The promise is contained within a grim reality. The premise of apocalyptic literature like this part of the Gospel is that the worse things get, the closer we are to a new heaven and a new earth. Some extremist evangelicals want things to get worse, to force the arrival of the crisis and the end of the world as we know it, to precipitate the second coming of Christ. And we can see that things will likely get worse before they get better. More millions will die in war and from preventable diseases. Living standards will decline in the developed world. The poor will get poorer. The weather will get more extreme. More species will become extinct.

But look what happened after Mark’s prophecy of the end times: the message of Jesus, the good news of God’s unconditional love, grew, spread, prevailed, and persevered for 2000 years. It is a message that outlives human sin and faithlessness. It survives persecution and ridicule. It persists despite the worst that humanity can do.

Now, we can’t force God’s hand. We don’t know when the end and the new beginning will come. We must simply be, watchful, hopeful, confident that God’s promises are sure, and alert to the signs that God is at work.

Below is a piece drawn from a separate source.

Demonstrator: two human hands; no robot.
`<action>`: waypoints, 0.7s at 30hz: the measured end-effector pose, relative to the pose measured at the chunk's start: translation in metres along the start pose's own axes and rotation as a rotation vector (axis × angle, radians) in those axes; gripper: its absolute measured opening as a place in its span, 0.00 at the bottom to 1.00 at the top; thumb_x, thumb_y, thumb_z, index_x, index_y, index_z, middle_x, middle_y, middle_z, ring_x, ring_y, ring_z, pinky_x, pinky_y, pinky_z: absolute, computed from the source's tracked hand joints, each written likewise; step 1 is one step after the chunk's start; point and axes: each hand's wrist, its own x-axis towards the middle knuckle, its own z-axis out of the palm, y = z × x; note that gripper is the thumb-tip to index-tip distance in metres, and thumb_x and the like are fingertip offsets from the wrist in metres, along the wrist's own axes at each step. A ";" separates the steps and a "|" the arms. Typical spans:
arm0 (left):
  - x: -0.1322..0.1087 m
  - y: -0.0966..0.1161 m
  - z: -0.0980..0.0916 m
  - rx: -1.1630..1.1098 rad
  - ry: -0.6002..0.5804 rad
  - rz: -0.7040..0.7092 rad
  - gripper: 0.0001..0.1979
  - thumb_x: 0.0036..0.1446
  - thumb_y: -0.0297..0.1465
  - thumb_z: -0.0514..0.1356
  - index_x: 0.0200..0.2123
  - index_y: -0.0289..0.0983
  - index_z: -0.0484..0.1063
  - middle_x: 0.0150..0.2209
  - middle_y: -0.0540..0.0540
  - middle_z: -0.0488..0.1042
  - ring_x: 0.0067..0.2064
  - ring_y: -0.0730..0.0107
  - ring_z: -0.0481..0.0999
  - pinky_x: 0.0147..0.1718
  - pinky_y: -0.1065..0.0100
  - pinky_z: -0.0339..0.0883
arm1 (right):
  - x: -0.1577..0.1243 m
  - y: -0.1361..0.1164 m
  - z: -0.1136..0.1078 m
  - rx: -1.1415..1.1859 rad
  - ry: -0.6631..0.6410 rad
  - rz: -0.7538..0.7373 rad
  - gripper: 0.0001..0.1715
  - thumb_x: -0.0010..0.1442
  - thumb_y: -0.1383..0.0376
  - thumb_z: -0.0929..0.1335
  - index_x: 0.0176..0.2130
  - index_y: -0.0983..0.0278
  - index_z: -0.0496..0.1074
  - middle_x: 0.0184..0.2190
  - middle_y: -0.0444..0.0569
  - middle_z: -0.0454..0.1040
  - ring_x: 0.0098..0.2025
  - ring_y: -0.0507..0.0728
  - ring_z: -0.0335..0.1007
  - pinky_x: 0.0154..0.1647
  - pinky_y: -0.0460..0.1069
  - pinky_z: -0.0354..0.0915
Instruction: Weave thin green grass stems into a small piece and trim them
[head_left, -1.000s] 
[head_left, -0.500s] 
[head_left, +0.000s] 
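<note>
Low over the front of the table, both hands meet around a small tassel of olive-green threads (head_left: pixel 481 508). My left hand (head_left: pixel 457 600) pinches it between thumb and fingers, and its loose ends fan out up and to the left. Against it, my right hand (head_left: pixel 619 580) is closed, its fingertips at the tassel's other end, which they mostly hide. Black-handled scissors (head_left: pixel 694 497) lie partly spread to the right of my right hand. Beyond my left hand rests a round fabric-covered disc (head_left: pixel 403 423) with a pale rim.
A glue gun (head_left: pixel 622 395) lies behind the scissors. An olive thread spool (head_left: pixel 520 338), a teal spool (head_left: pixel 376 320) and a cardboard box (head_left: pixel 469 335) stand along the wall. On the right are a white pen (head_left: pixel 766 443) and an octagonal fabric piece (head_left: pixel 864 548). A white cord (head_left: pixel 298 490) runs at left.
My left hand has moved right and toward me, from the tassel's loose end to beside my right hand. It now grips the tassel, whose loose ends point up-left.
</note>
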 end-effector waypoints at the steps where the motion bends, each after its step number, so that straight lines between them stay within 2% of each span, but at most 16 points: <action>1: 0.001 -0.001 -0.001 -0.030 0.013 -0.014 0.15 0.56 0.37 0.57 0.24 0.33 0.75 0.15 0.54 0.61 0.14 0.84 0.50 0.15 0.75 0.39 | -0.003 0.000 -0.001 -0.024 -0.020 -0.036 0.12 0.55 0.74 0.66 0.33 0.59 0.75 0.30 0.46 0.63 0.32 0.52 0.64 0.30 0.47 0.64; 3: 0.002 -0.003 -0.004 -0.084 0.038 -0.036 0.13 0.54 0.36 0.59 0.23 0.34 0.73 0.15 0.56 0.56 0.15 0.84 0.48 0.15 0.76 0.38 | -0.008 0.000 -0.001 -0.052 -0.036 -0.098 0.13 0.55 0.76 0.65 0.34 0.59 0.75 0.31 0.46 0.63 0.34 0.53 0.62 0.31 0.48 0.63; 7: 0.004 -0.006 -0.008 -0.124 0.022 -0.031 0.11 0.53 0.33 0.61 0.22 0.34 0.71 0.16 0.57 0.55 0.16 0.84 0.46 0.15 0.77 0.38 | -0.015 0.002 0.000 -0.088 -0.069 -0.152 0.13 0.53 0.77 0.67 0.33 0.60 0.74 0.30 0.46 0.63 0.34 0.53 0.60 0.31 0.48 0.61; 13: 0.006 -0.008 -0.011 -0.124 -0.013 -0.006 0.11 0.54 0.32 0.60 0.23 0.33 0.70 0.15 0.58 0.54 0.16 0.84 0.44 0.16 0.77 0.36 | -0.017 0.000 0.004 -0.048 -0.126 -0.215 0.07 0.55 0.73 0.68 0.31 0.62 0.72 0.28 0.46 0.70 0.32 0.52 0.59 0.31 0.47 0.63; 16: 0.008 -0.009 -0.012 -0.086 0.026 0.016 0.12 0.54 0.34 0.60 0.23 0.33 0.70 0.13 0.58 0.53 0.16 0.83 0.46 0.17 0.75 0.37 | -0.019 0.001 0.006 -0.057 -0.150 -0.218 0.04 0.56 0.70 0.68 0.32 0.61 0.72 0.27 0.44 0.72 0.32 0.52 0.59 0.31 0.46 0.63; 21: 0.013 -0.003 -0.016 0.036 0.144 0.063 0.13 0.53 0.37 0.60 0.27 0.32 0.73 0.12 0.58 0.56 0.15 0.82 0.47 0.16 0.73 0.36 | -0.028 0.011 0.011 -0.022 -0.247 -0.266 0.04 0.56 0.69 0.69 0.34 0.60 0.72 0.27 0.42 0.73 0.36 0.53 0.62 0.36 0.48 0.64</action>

If you’ve been following the investigation of Russia’s interference in our electoral process, you know that journalists are watching every move the Mueller team makes and they read significance into every twitch. Anyone in community leadership knows that a small action or off-the-cuff remark can be pounced on and given significance. I remember preaching in Advent years ago and describing this as a pregnant season. Almost immediately a rumor went around the church that I was expecting a baby. So, we need to be careful about how we interpret the signs of the times.

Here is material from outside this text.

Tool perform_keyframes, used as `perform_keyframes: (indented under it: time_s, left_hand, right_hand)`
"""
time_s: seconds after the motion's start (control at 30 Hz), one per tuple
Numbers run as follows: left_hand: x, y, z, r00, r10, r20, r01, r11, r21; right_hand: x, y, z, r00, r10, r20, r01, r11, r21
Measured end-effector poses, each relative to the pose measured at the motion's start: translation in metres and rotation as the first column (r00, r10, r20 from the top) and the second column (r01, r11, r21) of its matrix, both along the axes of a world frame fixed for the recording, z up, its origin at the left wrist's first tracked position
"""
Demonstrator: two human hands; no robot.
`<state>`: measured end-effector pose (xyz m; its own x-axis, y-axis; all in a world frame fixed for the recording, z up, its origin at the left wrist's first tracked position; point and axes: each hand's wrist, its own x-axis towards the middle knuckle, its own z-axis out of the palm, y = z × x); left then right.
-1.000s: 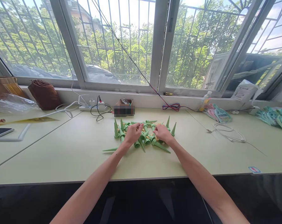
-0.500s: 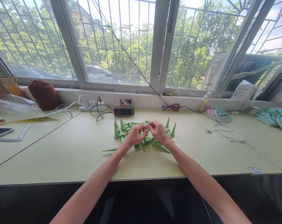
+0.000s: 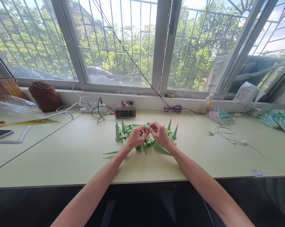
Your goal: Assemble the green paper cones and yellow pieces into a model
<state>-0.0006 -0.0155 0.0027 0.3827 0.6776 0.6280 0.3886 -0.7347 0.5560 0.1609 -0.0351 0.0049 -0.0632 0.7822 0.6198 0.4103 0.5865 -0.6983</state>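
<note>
My left hand (image 3: pixel 137 136) and my right hand (image 3: pixel 159 133) meet fingertip to fingertip above a pile of green plastic spikes. Both are closed in a pinch, and what lies between the fingertips is too small and hidden to name. Some cone-shaped spikes stand point up, such as the green spike (image 3: pixel 175 131) at the right and another green spike (image 3: pixel 117 132) at the left. One green spike (image 3: pixel 162 148) lies beneath my right wrist, and a thin green spike (image 3: pixel 111 152) points left beside my left wrist. Small orange-yellow pieces show among them.
Behind the pile sits a small open box (image 3: pixel 125 109) near a power strip (image 3: pixel 92 109). A coiled white cable (image 3: pixel 232 134) and bagged pink and teal items (image 3: pixel 219 115) lie to the right. A phone (image 3: pixel 2 134) and a brown pouch (image 3: pixel 44 96) are at the left.
Almost nothing differs. Both hands stay pinched together over the pile, with only a slight shift of the fingers.
</note>
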Motion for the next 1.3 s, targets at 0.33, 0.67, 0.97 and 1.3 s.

I’ve heard it said that St Paul’s focuses too much on serving those outside, to the neglect of those inside. People in the congregation see us offering food and showers to our neighbors in the Park and they say, “What about me?” “When is someone going to care for me?” I could speak about the Stephen Ministers, Eucharistic Visitors, and small group ministries that flourish here and are available to everyone in our cathedral family, but let me also suggest that, instead of waiting for someone to take care of us, we can adopt an active ministry and start caring for others. In my experience it’s when I grasp the opportunities to share God’s love, actively participating in the transformation of the world, that I most receive love myself.

In a time when we are all suffering from crisis fatigue, it’s tempting to metaphorically put our heads under the covers, and withdraw from active resistance. It’s so tiring to keep working for justice and liberation when all we see is injustice and oppression. But this is discipleship. This is the way of the cross. This is what we signed up for.

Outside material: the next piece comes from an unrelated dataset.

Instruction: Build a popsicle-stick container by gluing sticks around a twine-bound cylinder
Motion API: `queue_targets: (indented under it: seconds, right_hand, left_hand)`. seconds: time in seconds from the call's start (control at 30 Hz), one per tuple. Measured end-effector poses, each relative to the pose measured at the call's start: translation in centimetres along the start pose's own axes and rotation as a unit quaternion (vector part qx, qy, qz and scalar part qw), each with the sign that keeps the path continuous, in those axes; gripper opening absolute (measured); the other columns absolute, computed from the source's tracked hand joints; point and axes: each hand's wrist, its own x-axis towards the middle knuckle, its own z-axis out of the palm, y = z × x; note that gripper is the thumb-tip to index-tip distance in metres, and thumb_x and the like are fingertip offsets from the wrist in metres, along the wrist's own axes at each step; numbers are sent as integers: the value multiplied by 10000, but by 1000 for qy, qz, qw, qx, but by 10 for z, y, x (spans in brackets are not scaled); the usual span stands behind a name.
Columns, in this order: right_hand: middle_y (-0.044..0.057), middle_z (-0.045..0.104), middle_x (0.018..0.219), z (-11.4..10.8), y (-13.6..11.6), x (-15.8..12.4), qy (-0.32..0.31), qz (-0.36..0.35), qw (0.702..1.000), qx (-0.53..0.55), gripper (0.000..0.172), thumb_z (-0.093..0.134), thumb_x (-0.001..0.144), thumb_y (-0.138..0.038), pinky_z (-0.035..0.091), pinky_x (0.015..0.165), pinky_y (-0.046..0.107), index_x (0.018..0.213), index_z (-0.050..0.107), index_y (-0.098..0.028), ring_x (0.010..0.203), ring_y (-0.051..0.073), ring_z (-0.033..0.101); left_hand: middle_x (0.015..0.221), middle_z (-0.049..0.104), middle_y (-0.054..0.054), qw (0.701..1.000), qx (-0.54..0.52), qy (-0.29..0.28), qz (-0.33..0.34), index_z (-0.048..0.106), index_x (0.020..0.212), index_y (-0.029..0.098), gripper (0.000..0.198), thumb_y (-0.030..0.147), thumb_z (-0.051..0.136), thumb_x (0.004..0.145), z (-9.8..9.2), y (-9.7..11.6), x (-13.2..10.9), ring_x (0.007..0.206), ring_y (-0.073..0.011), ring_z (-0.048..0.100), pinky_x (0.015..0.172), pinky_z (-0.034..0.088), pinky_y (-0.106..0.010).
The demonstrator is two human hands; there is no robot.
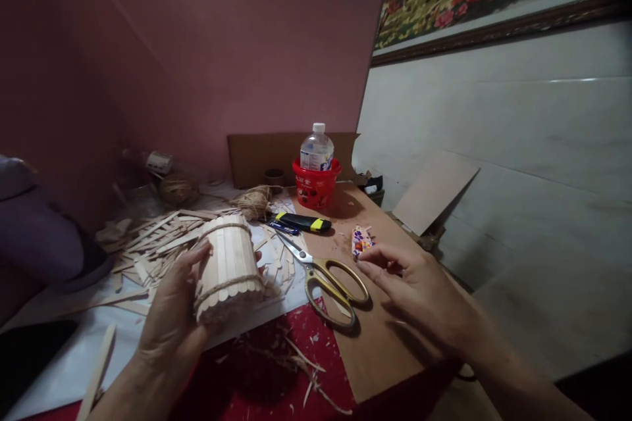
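Observation:
My left hand (170, 306) is wrapped round a cylinder of craft sticks (230, 256), tilted above the table, with twine tied round it near both ends. My right hand (415, 283) is over the brown board, thumb and forefinger pinched together. Its fingertips are at the lower edge of a small piece with a colourful pattern (362, 240); I cannot tell whether they grip it. Between my hands lie scissors with gold handles (328, 283), blades slightly apart. Behind them rest a black and yellow utility knife (303, 222) and a smaller blue cutter (284, 228).
Loose craft sticks (153, 237) are heaped at the left, beside balls of twine (254, 202). A red tub (316, 189) holding a plastic bottle (317, 148) stands at the back. Twine scraps lie on the red cloth (257, 375). The brown board (375, 355) runs along the right.

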Motion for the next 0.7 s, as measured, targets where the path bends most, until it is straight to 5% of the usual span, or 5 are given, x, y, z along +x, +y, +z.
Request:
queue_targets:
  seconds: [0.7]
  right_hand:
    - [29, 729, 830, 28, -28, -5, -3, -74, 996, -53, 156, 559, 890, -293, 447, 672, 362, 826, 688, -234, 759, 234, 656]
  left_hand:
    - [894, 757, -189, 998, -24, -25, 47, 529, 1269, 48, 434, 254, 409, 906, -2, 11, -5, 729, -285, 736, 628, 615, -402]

We are called to pursue our mission of reconciliation, of building community, of opening a space for real conversation, real lament, real transformation. We are to speak the truth. We are to feed the hungry, clothe the naked, visit the isolated, and care for each other within this community too. Above all, in this Advent season, we are to shine a light in the darkness and keep hope alive for those in danger of despairing. That was the purpose of the apocalytic writings in Scripture, and we surely need that hope today.

This will be our Advent way of waiting, our response to God’s love and compassion that we ourselves experience every day, witnessing to our confident hope that God’s justice will prevail, that love will conquer fear, and that Christ will, some day, come again in glory.